— EXERCISE PROMPT —
For the word "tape", count the lines below that contain it. Give the number alone.

— Stored dataset items —

■ ■ ■ ■

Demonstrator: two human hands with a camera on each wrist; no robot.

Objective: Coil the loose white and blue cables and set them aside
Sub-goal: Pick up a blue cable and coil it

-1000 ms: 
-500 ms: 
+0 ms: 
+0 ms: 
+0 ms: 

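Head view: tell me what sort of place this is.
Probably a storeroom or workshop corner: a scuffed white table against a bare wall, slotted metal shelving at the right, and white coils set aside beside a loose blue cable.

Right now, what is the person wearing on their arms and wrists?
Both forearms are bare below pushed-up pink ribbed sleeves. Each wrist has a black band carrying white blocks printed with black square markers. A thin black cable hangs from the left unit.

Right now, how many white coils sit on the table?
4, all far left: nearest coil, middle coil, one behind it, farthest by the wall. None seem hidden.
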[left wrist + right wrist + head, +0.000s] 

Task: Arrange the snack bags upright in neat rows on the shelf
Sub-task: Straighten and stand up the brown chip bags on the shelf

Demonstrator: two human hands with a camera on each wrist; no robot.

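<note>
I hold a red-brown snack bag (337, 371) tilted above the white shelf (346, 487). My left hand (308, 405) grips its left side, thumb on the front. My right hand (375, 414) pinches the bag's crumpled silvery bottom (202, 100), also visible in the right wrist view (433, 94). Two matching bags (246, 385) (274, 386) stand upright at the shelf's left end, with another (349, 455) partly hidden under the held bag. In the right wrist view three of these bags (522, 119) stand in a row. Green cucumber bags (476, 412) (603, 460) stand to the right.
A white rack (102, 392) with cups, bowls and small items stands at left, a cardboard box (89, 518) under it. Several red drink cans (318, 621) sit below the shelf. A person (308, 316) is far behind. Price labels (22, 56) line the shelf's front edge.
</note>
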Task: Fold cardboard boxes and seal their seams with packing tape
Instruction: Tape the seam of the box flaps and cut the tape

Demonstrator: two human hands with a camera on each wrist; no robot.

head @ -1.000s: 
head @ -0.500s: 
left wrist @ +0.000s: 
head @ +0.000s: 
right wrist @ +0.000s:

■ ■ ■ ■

— COMPLETED EXERCISE —
2